Distributed controllers for multi-agent swarms: from collaborative manipulation to articulated locomotion

August 9, 2018
3:00 PM
Halligan 102
Speaker: Guillaume Sartoretti, Carnegie Mellon University
Host: Lenore Cowen and Jivko Sinipov

Abstract

Given the rapid development of affordable, complex robots with embedded sensing and computation capabilities, we are quickly approaching a point at which robotic deployments will involve hundreds of robots, or robots with tens of degrees of freedom (DOFs). However, as the number of agents (robots or DOFs) in the system grows, so does the combinatorial complexity of coordinating them. One solution to this problem is to turn to distributed approaches, where the swarm-level task can be broken into subtasks that are then assigned to different agents.
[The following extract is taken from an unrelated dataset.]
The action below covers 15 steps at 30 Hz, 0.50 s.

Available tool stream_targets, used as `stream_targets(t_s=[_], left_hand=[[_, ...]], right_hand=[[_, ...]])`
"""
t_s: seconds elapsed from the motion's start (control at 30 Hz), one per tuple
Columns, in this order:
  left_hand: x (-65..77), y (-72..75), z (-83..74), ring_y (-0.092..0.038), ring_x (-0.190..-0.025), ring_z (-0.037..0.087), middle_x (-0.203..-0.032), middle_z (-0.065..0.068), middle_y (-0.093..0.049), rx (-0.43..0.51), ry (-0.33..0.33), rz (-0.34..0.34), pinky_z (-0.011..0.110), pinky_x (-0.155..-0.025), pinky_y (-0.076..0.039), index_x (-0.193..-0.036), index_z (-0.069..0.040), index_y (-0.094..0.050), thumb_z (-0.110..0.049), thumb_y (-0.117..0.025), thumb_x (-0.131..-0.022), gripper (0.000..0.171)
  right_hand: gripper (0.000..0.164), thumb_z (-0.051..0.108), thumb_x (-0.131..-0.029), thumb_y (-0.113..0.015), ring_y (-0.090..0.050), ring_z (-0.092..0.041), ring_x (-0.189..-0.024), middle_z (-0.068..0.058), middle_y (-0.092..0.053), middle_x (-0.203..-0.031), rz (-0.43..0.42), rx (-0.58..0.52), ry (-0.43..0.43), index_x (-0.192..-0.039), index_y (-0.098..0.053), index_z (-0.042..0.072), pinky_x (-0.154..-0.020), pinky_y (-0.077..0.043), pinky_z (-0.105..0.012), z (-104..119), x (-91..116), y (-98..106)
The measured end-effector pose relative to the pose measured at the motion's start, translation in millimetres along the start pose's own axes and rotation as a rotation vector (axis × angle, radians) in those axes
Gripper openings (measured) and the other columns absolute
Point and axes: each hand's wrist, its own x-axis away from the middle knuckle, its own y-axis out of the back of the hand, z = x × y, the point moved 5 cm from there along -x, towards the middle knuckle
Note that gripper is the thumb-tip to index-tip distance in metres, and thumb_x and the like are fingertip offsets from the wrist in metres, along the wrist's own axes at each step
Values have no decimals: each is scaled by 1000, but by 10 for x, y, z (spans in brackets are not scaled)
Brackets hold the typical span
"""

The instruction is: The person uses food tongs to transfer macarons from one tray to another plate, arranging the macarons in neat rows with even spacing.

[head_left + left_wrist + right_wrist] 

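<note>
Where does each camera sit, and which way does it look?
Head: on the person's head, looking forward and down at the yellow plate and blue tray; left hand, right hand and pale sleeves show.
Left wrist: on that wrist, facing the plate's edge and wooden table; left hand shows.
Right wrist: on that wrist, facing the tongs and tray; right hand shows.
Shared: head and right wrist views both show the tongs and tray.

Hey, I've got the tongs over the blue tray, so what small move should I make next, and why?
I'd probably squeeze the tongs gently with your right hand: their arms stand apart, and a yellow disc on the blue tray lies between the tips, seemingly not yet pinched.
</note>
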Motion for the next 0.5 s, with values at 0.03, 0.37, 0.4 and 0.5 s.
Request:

In this talk, I will present distributed approaches to the problem of 1) collaboratively grasping and translating an object to a desired pose on the surface of water by a team of autonomous surface vehicles, and 2) controlling the posture of an articulated robots during locomotion over steep or unstructured terrain by distributing locomotion and stabilization to the different DOFs. Finally, I look to recent advances in distributed reinforcement learning to let multiple agents learn a homogeneous policy in a time-efficient manner, by leveraging the sum of their experiences. There, I show that the resulting collaborative policy naturally scales to arbitrary numbers of agents, while remaining near-optimal.

Bio

Guillaume Sartoretti, who earned his doctorate in 2016 from the École Polytechnique Fédérale de Lausanne, is currently a Manufacturing Futures Initiative (MFI) Postdoctoral Fellow in the Robotics Institute at Carnegie Mellon University. His research focuses on the distributed/decentralized coordination of numerous agents, at the interface between conventional control and artificial intelligence. Applications range from multi-robot systems, where independent robots need to coordinate their actions to achieve a common goal, to high-DoF articulated robots, where joints need to be carefully coupled during locomotion in rough terrain.